Push me, pull you

Integration and specialization forces help forge and break links

Cost. It’s more than just the price paid. We also pay in time and effort. Money, time and effort — we weigh all of them when we’re deciding what to buy and how.

In this series of posts, we’re noodling our way through  Thales Teixeira’s findings, as presented at the 2017 New England Newspaper Convention. The title of his talk was “Responding to Digital Disruption.” In it, he introduced a new lexicon to describe strategies that have caused the rise and fall of business models.

“Cost” is an old word we need to think of in a new way. Two new concepts we also need to learn are “integration force” and “specialization force.”

In their paper, “The Decoupling Effect of Digital Disruptors,” Teixeira and Peter Jamieson define the integration force as “the sum of all the benefits received and effort avoided through ‘one-stop shopping.’” Integration forces strengthen the link between two consumer activities.

Specialization forces act in the opposite way, weakening the links. “Specialization forces tend to arise from opposing benefits, such as a retailer that offers a wide variety of goods and in-store service, important at the searching/sampling stage versus those that offer low prices and product availability, important at the purchase stage.”

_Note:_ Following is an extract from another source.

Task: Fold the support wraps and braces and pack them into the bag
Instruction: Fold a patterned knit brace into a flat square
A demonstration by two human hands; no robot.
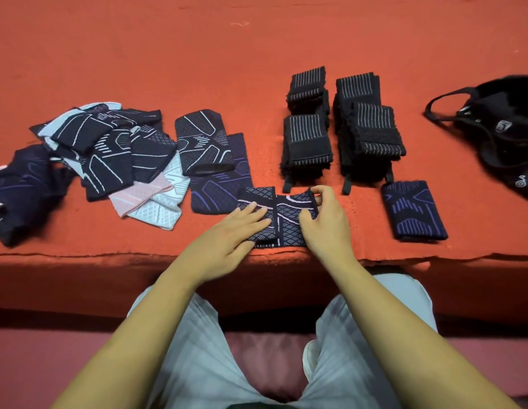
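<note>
Left grip (227, 231) spread flat, pressing the dark knit brace (286, 222) at the front edge of the counter (256, 54). I see right grip (327, 222) pinching its right edge. The bag (498, 128) sits far right.

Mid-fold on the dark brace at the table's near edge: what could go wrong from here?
1. The brace lies at the front edge of the table; it could slip off.
2. The right hand pinches only its far corner while the left hand presses flat, so the fold may land skewed.

On red table (197, 54): braces (109, 152), wraps (339, 128), black bag (501, 128)
</note>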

Here’s the key quote from Teixeira and Jamieson’s paper: “Whether consumers couple or decouple adjacent stages depends on the net effect of the integration and specialization forces.”

Lost yet? Hang in there. Let’s put it all together with an example. His name is Joe.

Joe is not computer literate. He has a smartphone, but uses it only to make and take calls.

Joe wants a new TV. He drives to Best Buy, talks to a salesperson, looks at various models, compares their prices and makes his choice. Could he get it cheaper elsewhere? Maybe. But the time and effort costs associated with leaving Best Buy, driving to another store, parking, walking in and finding the model he wants aren’t worth the $20 he might save. So he buys his TV at Best Buy.

In Teixeira’s lingo, the integration forces exerted on the link between Joe’s browsebuy activities was strong, so the link held. Best Buy made the sale.

Let’s add a wrinkle. Joe’s daughter teaches him how to use an Amazon app on his smartphone before he goes to Best Buy. He drives there, talks to a salesperson, evaluates various models (showrooming) — and then he uses the Amazon app to compare prices, make his choice and buy from Amazon.com.

Once Joe knew how to use Amazon’s app, specialization forces weakened the browse—buy link. The forces arose from the opposing benefits offered by Best Buy and Amazon. In Teixeira’s words, Best Buy offered “a wide variety of goods and in-store service, important at the searching/sampling stage.” Amazon offered “low prices and product availability, important at the purchase stage.”

In our next post, we’ll talk about what Best Buy did to counter Amazon. Stay tuned.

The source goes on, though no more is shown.